En sus du Deuxième concerto pour piano (1913/23), le premier programme du cycle Prokofiev du LSO offrait un panorama déjà très complet de l’évolution du style du compositeur russe : de la Première (1917) à la Sixième symphonie (1947), en passant par la spectaculaire et passionnée Mort de Tybalt, extraite de Roméo et Juliette (1935), généreusement offerte en bis et interprétée avec grandeur et passion. On louera également l’exécution remarquable des deux symphonies, aussi réussie – quoique moins parfaite dans sa réalisation – que lors de l’intégrale enregistrée par la même équipe en 2004 et publiée il y a deux ans.
Ouvrant le concert, la Première symphonie se développe à partir d’un Allegro au cours duquel la cohérence des cordes ne s’impose – non sans humour – que progressivement. Lui succèdent un Larghetto et une Gavotta.
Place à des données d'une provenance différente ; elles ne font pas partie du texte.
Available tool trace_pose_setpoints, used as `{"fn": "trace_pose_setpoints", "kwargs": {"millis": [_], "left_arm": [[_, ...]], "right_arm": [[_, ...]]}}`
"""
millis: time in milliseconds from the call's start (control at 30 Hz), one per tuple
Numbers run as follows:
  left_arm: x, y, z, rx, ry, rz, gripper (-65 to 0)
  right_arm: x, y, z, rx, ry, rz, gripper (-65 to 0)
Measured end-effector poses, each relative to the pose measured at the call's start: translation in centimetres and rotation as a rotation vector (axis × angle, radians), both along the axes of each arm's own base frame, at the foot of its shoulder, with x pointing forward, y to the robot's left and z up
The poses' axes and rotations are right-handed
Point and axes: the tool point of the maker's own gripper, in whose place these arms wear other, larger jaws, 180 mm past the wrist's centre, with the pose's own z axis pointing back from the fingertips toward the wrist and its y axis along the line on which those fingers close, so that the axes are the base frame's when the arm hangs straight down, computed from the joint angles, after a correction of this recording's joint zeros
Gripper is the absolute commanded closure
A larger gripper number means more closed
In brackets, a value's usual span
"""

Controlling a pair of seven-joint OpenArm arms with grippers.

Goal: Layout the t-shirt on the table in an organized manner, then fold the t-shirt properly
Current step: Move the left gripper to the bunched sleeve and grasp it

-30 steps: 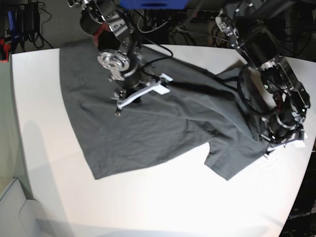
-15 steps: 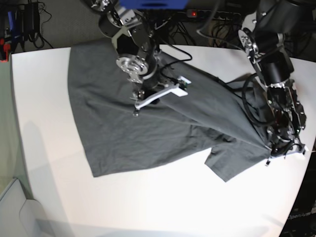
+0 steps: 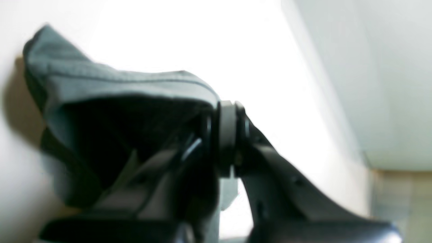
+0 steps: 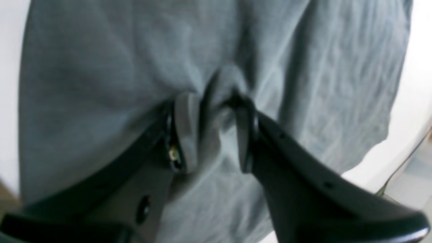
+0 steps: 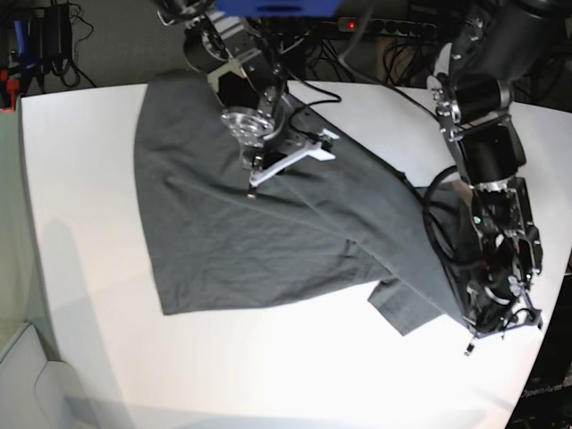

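Spreading is only partly done: at the base view's lower right, the left gripper (image 5: 490,315) is clamped on a sleeve edge of the t-shirt (image 5: 241,232), which lies rumpled and skewed across the table (image 5: 80,268). Farther up, the right gripper (image 5: 284,161) pinches a fold of cloth mid-body. Flattening and all folding remain.

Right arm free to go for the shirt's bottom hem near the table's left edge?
Probably not yet. The right end effector is pinching a fold mid t-shirt, so it must release first. Otherwise the hem lies flat on the table with nothing over it.
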Motion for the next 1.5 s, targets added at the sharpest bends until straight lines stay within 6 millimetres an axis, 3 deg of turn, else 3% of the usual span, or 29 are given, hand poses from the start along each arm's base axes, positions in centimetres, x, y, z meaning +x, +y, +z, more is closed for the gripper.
{"fn": "trace_pose_setpoints", "kwargs": {"millis": [133,233,467,567,700,933,1033,1133,1233,1367,1500], "left_arm": [[-0.1,0.2,2.2,0.021,-0.063,-0.004,-0.6],[-0.7,0.5,1.7,0.036,-0.051,0.003,-6.0],[-0.7,0.8,-1.2,0.135,0.066,-0.067,-52.5],[-1.2,0.3,-2.6,0.136,0.107,-0.097,-60.4],[-2.7,0.1,-2.8,0.157,0.1,-0.11,-58.0],[-10.7,-4.3,-5.2,0.141,0.207,-0.286,-55.6],[-13.8,-3.1,-5.1,0.144,0.202,-0.256,-55.7],[-16.9,0.4,-5.5,0.162,0.243,-0.151,-55.7],[-18.3,1.0,-5.8,0.141,0.24,-0.121,-55.5],[-19.1,0.8,-8.6,0.106,0.309,-0.12,-55.3],[-18.4,-0.7,-11.2,0.041,0.358,-0.138,-55.3]], "right_arm": [[1.8,-1.2,-0.1,-0.009,-0.011,-0.037,-19.9],[2.8,-2.2,-0.1,0.018,-0.02,-0.073,-19.9],[2.8,-2.6,-0.3,0.044,-0.026,-0.096,-19.9],[2.6,-2.5,-0.4,0.041,-0.025,-0.094,-19.9],[2.6,-2.5,-0.3,0.043,-0.026,-0.093,-19.9],[3.0,-2.6,-0.1,0.048,-0.03,-0.095,-19.9],[3.1,-2.5,-0.1,0.06,-0.027,-0.097,-19.9],[3.1,-2.6,-0.1,0.063,-0.026,-0.099,-19.9],[3.1,-2.6,-0.1,0.061,-0.024,-0.102,-19.9],[3.0,-2.3,-0.1,0.066,-0.022,-0.098,-19.9],[3.0,-2.3,-0.1,0.061,-0.023,-0.096,-19.9]]}}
Non troppo allegro un peu somnolents, faisant d’autant mieux apparaître le contraste avec un Molto vivace joyeux et léger, guilleret et bondissant (… tout comme le chef sur son estrade) et surtout très virtuose. Quant à la Sixième symphonie, l’approche reste d’un engagement et d’une évidence tout à fait aboutis, le premier mouvement exaltant une atmosphère grandiose de fin du monde, entre mystère et malaise. D’une grande intensité, le Largo laisse s’échapper des cris désespérés, de la douleur, du pathos, quitte à étirer certains tempos. Parvenant à faire sonner les fortissimos tout en ménageant des silences terrifiants, Gergiev l’enchaîne, sans pause mais sans précipitation, au Finale, au terme d’une conception à la fois exigeante et orgiaque.